[python] Binary string response encoding with Python 3

jqr commented 8 years ago

When using binary string responses under Python 3, the encoding defaults to UTF8 which is incompatible with binary data. This looks to stem from Python 3 having str default to UTF8 and a new type called bytes which represents binary data. This is a significant departure from functionality in Python 2 and you can read more about it.
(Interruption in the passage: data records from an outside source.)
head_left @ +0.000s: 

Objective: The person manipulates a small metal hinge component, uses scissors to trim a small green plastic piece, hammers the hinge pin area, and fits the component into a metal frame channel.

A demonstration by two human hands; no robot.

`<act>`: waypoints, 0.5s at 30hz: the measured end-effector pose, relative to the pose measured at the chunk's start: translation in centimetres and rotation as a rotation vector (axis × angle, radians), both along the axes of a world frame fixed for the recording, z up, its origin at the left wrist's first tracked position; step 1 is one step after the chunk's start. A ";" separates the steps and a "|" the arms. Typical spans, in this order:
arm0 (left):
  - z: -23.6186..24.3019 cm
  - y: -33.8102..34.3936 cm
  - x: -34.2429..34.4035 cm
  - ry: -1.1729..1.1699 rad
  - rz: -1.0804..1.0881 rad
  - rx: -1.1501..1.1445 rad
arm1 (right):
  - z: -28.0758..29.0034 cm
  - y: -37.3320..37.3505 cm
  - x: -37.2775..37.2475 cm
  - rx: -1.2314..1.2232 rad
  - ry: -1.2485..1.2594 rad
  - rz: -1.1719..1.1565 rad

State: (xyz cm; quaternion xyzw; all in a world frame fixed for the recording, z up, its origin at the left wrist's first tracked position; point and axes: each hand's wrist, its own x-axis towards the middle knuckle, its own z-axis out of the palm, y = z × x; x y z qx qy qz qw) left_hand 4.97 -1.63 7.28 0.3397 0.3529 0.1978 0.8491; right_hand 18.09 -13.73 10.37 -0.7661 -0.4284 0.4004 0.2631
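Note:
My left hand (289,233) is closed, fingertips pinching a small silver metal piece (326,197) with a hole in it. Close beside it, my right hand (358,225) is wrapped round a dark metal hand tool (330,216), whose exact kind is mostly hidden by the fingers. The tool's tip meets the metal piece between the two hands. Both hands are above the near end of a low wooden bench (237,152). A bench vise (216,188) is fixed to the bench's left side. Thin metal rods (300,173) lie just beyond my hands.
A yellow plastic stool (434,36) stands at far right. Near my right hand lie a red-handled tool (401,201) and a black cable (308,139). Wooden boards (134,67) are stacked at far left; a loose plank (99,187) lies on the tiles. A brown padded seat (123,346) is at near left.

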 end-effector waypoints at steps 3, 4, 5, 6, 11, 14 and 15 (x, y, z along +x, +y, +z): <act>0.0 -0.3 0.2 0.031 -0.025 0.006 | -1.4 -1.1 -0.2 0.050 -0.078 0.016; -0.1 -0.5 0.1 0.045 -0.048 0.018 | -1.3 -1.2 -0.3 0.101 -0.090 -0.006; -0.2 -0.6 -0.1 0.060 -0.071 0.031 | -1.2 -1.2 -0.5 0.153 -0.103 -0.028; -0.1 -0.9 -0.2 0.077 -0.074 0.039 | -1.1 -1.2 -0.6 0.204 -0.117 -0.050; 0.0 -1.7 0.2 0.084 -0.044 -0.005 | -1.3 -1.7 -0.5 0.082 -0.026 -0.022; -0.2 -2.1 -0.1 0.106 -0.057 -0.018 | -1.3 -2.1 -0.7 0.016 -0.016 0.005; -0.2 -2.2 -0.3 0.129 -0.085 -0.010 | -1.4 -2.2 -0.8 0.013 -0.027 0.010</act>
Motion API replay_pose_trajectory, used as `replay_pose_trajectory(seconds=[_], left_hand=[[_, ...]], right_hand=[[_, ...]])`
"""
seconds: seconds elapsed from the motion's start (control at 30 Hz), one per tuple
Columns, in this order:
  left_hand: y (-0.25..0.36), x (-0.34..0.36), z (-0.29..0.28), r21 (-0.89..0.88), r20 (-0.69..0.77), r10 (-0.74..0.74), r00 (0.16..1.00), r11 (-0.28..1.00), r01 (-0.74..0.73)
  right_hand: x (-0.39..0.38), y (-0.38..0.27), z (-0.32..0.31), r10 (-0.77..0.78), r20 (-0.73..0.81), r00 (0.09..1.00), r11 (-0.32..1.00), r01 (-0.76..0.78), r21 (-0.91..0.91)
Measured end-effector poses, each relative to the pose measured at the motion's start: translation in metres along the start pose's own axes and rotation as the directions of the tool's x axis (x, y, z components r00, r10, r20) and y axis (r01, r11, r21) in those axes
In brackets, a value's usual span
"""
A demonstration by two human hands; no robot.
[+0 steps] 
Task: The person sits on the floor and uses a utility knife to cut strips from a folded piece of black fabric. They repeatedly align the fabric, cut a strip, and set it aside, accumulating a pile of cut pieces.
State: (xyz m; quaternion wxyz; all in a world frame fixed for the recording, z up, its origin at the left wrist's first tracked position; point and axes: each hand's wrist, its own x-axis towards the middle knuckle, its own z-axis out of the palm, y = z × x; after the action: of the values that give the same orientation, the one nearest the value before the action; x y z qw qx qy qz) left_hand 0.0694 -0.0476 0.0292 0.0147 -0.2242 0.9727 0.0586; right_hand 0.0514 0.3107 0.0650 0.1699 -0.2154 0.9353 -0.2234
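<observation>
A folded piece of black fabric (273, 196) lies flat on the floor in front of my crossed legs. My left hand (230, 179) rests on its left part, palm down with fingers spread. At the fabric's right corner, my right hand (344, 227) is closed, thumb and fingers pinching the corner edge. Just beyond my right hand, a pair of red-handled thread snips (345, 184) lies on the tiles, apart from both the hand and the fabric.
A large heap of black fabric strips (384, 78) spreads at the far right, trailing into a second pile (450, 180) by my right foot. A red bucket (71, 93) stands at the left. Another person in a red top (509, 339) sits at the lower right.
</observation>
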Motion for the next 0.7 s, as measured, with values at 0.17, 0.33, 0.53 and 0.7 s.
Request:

This issue does not exist in Python 2.

Swagger Revision: 18262c1b6132a28438e2c3d9426458c413f011f8 (master as of right now)

Response schema:

schema:
  type: string
  format: binary

Example Error:

Traceback (most recent call last):
  File "./dr.py", line 13, in <module>
    "document_type": "pdf",                                         # pdf or xls or xlsx
  File "/usr/local/lib/python3.5/site-packages/docraptor/apis/doc_api.py", line 203, in create_doc
    callback=params.get('callback'))
  File "/usr/local/lib/python3.5/site-packages/docraptor/api_client.py", line 322, in call_api
    response_type, auth_settings, callback)
  File "/usr/local/lib/python3.5/site-packages/docraptor/api_client.py", line 149, in __call_api
    post_params=post_params, body=body)
  File "/usr/local/lib/python3.5/site-packages/docraptor/api_client.py", line 358, in request
    body=body)
  File "/usr/local/lib/python3.5/site-packages/docraptor/rest.py", line 208, in POST
    body=body)
  File "/usr/local/lib/python3.5/site-packages/docraptor/rest.py", line 171, in request
    r.data = r.data.decode('utf8')
UnicodeDecodeError: 'utf-8' codec can't decode byte 0xe2 in position 10: invalid continuation byte

I'm not sure what a good general fix would look like but I have a work-around for our use by delaying byte decoding until right before JSON deserialization and short-circuiting str. You can see my fix directly on generated code.

Related Issues and PRs:

wing328 commented 8 years ago

@jqr thanks for the details. May I know if you've cycle to contribute the fix with a test case using this endpoint (the method name is automatically generated by codegen since it's empty)?

jqr commented 8 years ago

I'm not entirely sure the fix is generic enough to be used everywhere, as I only tested our use cases.

If someone else wants to run with this, they should as I won't have the time to address this in a generic fashion for a few weeks at least.

wing328 commented 8 years ago

@jqr please take your time. We've not heard anyone else requesting this feature in Python yet.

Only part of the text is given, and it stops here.